THE PROBLEM
Your job is to return every line in the data holding the string "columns".

AVAILABLE DATA
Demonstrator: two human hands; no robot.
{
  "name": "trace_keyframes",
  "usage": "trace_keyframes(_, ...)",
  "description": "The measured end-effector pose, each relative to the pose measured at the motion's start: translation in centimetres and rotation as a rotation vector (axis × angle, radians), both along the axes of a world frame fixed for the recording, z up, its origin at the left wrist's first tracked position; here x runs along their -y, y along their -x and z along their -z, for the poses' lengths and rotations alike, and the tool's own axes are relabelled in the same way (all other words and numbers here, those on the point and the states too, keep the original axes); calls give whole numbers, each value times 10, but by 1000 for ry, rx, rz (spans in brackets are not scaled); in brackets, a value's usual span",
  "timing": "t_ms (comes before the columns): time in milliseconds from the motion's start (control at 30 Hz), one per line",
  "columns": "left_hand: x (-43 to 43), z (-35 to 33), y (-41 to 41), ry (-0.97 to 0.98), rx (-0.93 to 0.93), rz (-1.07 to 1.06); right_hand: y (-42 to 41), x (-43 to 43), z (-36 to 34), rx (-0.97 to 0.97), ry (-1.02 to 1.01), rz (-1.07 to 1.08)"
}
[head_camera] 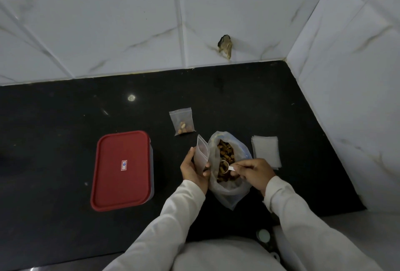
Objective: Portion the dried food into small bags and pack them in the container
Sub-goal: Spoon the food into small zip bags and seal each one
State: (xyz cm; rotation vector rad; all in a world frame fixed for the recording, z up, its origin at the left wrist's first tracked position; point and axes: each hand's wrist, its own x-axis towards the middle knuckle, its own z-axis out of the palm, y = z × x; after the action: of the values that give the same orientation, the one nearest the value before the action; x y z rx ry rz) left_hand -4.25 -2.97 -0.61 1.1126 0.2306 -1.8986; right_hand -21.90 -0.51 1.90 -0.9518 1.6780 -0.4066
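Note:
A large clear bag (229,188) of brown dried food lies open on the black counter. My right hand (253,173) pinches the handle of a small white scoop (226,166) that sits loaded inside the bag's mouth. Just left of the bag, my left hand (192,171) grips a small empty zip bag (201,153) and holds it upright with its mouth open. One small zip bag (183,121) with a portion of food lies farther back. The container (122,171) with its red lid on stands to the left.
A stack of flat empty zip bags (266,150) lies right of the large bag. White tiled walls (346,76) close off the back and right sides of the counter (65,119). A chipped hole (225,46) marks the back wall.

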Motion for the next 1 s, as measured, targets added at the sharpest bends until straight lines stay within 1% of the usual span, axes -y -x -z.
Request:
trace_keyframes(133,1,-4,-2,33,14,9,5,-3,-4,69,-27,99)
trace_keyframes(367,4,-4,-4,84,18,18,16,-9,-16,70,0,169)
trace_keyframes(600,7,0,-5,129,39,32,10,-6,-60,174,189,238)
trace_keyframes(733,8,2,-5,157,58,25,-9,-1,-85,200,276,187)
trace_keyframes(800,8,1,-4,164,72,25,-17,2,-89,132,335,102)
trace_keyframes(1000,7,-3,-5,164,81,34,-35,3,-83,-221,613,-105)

ANSWER TO THIS PROBLEM
  "timing": "t_ms (comes before the columns): time in milliseconds from the motion's start (control at 30 Hz), one per line",
  "columns": "left_hand: x (-43 to 43), z (-35 to 33), y (-41 to 41), ry (-0.97 to 0.98), rx (-0.93 to 0.93), rz (-1.07 to 1.06); right_hand: y (-42 to 41), x (-43 to 43), z (-36 to 34), rx (-0.97 to 0.97), ry (-1.02 to 1.01), rz (-1.07 to 1.08)"

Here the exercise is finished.